ABOUT THIS TASK:
Could you give the listing again exactly, without its pictures?
..........
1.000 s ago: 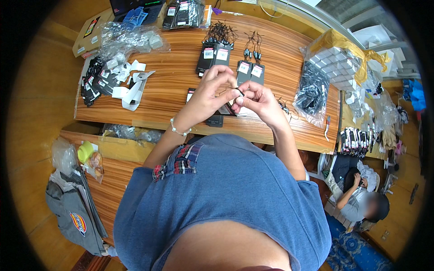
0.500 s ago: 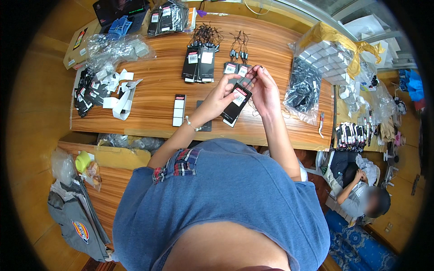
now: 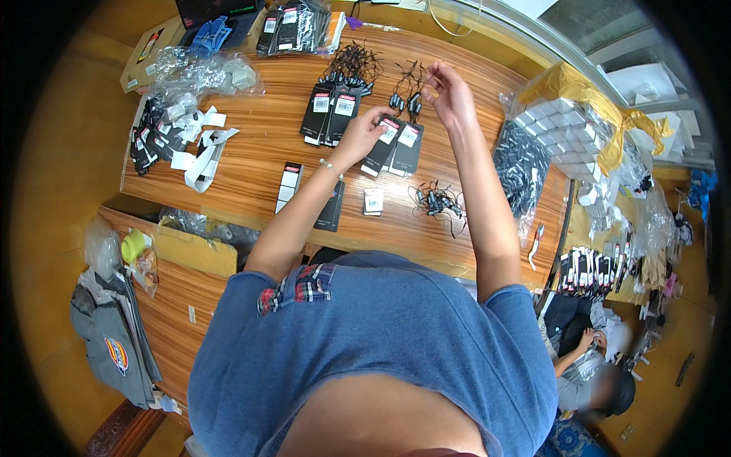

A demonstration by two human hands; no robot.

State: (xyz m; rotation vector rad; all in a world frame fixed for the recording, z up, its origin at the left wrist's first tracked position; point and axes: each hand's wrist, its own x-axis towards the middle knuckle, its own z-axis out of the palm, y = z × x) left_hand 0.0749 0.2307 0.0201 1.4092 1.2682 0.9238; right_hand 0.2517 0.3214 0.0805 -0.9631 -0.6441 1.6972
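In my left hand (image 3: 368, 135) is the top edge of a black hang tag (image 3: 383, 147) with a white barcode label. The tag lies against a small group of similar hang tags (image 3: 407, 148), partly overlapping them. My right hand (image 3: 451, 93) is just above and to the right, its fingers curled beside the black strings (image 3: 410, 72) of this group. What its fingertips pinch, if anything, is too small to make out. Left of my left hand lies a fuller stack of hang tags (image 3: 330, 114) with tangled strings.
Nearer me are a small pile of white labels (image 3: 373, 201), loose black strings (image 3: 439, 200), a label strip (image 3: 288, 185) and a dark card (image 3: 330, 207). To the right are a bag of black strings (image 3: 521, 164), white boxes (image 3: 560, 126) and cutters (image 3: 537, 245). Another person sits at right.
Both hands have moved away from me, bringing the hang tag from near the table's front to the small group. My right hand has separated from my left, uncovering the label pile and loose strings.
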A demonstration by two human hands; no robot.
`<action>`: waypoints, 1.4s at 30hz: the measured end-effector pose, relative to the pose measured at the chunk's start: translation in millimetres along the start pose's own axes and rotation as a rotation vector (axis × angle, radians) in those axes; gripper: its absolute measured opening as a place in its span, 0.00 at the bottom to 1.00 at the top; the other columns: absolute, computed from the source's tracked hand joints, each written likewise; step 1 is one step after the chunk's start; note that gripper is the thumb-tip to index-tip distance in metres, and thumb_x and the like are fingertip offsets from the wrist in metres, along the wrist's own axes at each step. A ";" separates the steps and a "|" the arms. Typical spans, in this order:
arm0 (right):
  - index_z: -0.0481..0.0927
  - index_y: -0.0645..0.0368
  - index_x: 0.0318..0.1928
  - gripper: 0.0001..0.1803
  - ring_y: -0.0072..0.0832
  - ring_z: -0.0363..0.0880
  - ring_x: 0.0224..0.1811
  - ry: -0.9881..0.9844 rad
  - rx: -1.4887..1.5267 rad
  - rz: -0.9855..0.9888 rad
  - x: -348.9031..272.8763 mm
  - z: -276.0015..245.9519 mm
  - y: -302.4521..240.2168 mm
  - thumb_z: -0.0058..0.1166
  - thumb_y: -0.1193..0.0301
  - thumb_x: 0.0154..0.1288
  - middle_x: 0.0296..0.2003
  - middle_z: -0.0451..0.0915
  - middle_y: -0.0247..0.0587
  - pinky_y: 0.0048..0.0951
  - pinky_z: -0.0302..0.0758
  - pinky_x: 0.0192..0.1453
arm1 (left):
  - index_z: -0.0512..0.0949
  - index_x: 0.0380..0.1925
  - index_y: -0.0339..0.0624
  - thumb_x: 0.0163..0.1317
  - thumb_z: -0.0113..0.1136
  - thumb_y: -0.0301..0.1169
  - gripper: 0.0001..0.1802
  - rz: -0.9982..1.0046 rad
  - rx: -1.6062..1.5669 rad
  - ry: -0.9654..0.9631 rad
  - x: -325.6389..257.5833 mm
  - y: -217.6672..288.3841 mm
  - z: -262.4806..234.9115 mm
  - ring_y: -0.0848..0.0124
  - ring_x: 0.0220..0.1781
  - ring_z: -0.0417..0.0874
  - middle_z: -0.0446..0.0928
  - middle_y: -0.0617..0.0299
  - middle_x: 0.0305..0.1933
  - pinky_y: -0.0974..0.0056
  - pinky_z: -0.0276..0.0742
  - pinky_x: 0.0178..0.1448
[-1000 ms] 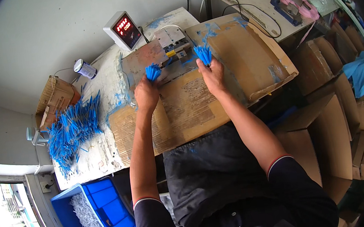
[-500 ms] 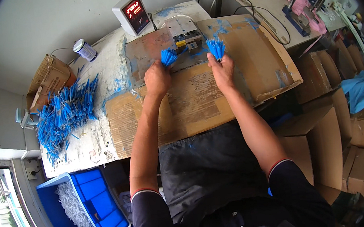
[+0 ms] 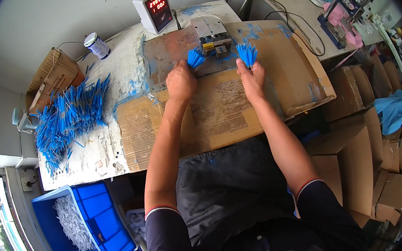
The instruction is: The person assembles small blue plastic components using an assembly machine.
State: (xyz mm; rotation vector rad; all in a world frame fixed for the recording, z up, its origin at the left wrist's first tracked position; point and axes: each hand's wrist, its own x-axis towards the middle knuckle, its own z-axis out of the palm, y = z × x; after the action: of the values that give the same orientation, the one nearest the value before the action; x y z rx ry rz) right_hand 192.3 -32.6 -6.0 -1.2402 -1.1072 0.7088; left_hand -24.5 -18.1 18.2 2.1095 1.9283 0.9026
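My left hand (image 3: 180, 80) is closed around a bundle of thin blue-ended sticks (image 3: 196, 57), its tips fanned toward the metal fixture. In my right hand (image 3: 252, 77) a second bundle of similar blue-ended sticks (image 3: 247, 54) stands nearly upright, gripped low between thumb and fingers. Between and beyond the two bundles sits a small metal fixture (image 3: 209, 28) with a yellow part on its front. Both bundles appear apart from it. To the left, a large heap of the same blue-ended sticks (image 3: 69, 118) lies on the white bench. What exactly the sticks are cannot be made out.
Behind the fixture stands a white box with a red digital display (image 3: 153, 10). A white can (image 3: 96, 45) and a cardboard box (image 3: 54, 80) are at the back left. Below left, a blue bin (image 3: 104, 221) holds white pieces. Cardboard (image 3: 220, 116) covers the bench front; several cartons (image 3: 346, 158) stand right.
The view has shifted slightly, so most bench things sit a little differently in the picture. Both hands keep their bundles near the fixture. The lit digits on the display have changed.
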 end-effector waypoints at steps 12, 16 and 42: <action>0.78 0.58 0.36 0.08 0.14 0.68 0.20 0.000 0.230 0.136 -4.7 -2.1 -8.5 0.59 0.67 0.68 0.24 0.77 0.30 0.22 0.67 0.23 | 0.75 0.40 0.38 0.61 0.51 0.24 0.08 0.060 0.084 0.033 3.4 -2.5 3.7 0.45 0.43 0.84 0.80 0.44 0.43 0.46 0.79 0.47; 0.78 0.58 0.37 0.08 0.14 0.68 0.19 -0.009 0.203 0.134 -2.2 -3.9 -5.0 0.59 0.67 0.68 0.24 0.78 0.30 0.21 0.66 0.22 | 0.76 0.42 0.38 0.61 0.55 0.26 0.09 0.048 0.089 0.022 5.7 0.4 4.7 0.44 0.45 0.83 0.80 0.45 0.44 0.45 0.78 0.48; 0.83 0.61 0.43 0.09 0.14 0.70 0.18 -0.205 0.502 0.140 -2.7 -8.9 -15.9 0.61 0.68 0.69 0.25 0.78 0.32 0.20 0.66 0.19 | 0.77 0.42 0.41 0.55 0.56 0.21 0.13 0.165 0.032 0.023 -38.8 31.8 -10.5 0.46 0.45 0.82 0.77 0.51 0.44 0.47 0.79 0.46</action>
State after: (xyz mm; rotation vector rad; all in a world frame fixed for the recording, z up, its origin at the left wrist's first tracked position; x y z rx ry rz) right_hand 197.5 -41.9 9.0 -0.8312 -0.9320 1.1606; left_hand -2.5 -62.9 29.4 2.3146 1.8116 0.9354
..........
OUTPUT OF THE EXERCISE:
1.000 s ago: 
0.500 s ago: 
now: 

A demonstration by two human hands; no robot.

State: (xyz m; rotation vector rad; all in a world frame fixed for the recording, z up, its origin at the left wrist's first tracked position; point and axes: each hand's wrist, its own x-axis towards the middle knuckle, its own z-axis out of the palm, y = z × x) left_hand 0.0749 0.2307 0.0201 1.4092 1.2682 0.9238; right_hand 0.2517 0.3214 0.0805 -0.9631 -0.6441 1.6972
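In my left hand (image 3: 368, 135) is the top edge of a black hang tag (image 3: 383, 147) with a white barcode label. The tag lies against a small group of similar hang tags (image 3: 407, 148), partly overlapping them. My right hand (image 3: 451, 93) is just above and to the right, its fingers curled beside the black strings (image 3: 410, 72) of this group. What its fingertips pinch, if anything, is too small to make out. Left of my left hand lies a fuller stack of hang tags (image 3: 330, 114) with tangled strings.
Nearer me are a small pile of white labels (image 3: 373, 201), loose black strings (image 3: 439, 200), a label strip (image 3: 288, 185) and a dark card (image 3: 330, 207). To the right are a bag of black strings (image 3: 521, 164), white boxes (image 3: 560, 126) and cutters (image 3: 537, 245). Another person sits at right.
Both hands have moved away from me, bringing the hang tag from near the table's front to the small group. My right hand has separated from my left, uncovering the label pile and loose strings.
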A demonstration by two human hands; no robot.
`<action>`: waypoints, 1.4s at 30hz: the measured end-effector pose, relative to the pose measured at the chunk's start: translation in millimetres along the start pose's own axes and rotation as a rotation vector (axis × angle, radians) in those axes; gripper: its absolute measured opening as a place in its span, 0.00 at the bottom to 1.00 at the top; the other columns: absolute, computed from the source's tracked hand joints, each written likewise; step 1 is one step after the chunk's start; note that gripper is the thumb-tip to index-tip distance in metres, and thumb_x and the like are fingertip offsets from the wrist in metres, along the wrist's own axes at each step. A ";" separates the steps and a "|" the arms. Typical spans, in this order:
arm0 (right):
  - index_z: -0.0481..0.0927
  - index_y: -0.0645..0.0368
  - index_x: 0.0318..0.1928
  - gripper: 0.0001..0.1803
  - ring_y: -0.0072..0.0832
  - ring_z: -0.0363..0.0880
  - ring_x: 0.0224..0.1811
  - ry: -0.9881..0.9844 rad
  - rx: -1.4887..1.5267 rad
  - rz: -0.9855..0.9888 rad
  - x: -348.9031..272.8763 mm
  - z: -276.0015..245.9519 mm
  - y: -302.4521..240.2168 mm
  - thumb_z: -0.0058..0.1166
  - thumb_y: -0.1193..0.0301
  - thumb_x: 0.0154..0.1288
  - middle_x: 0.0296..0.2003
  - middle_z: -0.0451..0.0915
  - middle_y: -0.0247..0.0587
  - pinky_y: 0.0048..0.0951
  - pinky_z: -0.0302..0.0758
  - pinky_x: 0.0192..0.1453
arm1 (left):
  - index_z: -0.0512..0.0949
  - index_x: 0.0380..0.1925
  - index_y: -0.0339..0.0624
  - thumb_x: 0.0163..0.1317
  - thumb_z: -0.0113..0.1136
  - thumb_y: -0.0301..0.1169
  - gripper: 0.0001..0.1802
  - rz: -0.9982..1.0046 rad
  - rx: -1.6062..1.5669 rad
  - ry: -0.9654..0.9631 rad
  - x: -325.6389..257.5833 mm
  - y: -217.6672..288.3841 mm
  - z: -262.4806..234.9115 mm
  - ring_y: -0.0848..0.0124
  - ring_x: 0.0220..0.1781
  - ring_z: -0.0417..0.0874
  - middle_z: -0.0446..0.0928
  - middle_y: -0.0617..0.0299
  - middle_x: 0.0305..0.1933
  - pinky_y: -0.0974..0.0056
  - pinky_z: -0.0276..0.0742
  - pinky_x: 0.0178..0.1448
[-1000 ms] 
[-500 ms] 
[+0 ms] 
The instruction is: The person assembles small blue plastic components using an assembly machine.
State: (xyz mm; rotation vector rad; all in a world frame fixed for the recording, z up, its origin at the left wrist's first tracked position; point and axes: each hand's wrist, its own x-axis towards the middle knuckle, its own z-axis out of the palm, y = z × x; after the action: of the values that give the same orientation, the one nearest the value before the action; x y z rx ry rz) right_hand 192.3 -32.6 -6.0 -1.2402 -1.1072 0.7088; left_hand -24.5 -18.1 18.2 2.1095 1.9283 0.9026
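My left hand (image 3: 180, 80) is closed around a bundle of thin blue-ended sticks (image 3: 196, 57), its tips fanned toward the metal fixture. In my right hand (image 3: 252, 77) a second bundle of similar blue-ended sticks (image 3: 247, 54) stands nearly upright, gripped low between thumb and fingers. Between and beyond the two bundles sits a small metal fixture (image 3: 209, 28) with a yellow part on its front. Both bundles appear apart from it. To the left, a large heap of the same blue-ended sticks (image 3: 69, 118) lies on the white bench. What exactly the sticks are cannot be made out.
Behind the fixture stands a white box with a red digital display (image 3: 153, 10). A white can (image 3: 96, 45) and a cardboard box (image 3: 54, 80) are at the back left. Below left, a blue bin (image 3: 104, 221) holds white pieces. Cardboard (image 3: 220, 116) covers the bench front; several cartons (image 3: 346, 158) stand right.
The view has shifted slightly, so most bench things sit a little differently in the picture. Both hands keep their bundles near the fixture. The lit digits on the display have changed.
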 end-effector waypoints at steps 12, 16 and 42: <action>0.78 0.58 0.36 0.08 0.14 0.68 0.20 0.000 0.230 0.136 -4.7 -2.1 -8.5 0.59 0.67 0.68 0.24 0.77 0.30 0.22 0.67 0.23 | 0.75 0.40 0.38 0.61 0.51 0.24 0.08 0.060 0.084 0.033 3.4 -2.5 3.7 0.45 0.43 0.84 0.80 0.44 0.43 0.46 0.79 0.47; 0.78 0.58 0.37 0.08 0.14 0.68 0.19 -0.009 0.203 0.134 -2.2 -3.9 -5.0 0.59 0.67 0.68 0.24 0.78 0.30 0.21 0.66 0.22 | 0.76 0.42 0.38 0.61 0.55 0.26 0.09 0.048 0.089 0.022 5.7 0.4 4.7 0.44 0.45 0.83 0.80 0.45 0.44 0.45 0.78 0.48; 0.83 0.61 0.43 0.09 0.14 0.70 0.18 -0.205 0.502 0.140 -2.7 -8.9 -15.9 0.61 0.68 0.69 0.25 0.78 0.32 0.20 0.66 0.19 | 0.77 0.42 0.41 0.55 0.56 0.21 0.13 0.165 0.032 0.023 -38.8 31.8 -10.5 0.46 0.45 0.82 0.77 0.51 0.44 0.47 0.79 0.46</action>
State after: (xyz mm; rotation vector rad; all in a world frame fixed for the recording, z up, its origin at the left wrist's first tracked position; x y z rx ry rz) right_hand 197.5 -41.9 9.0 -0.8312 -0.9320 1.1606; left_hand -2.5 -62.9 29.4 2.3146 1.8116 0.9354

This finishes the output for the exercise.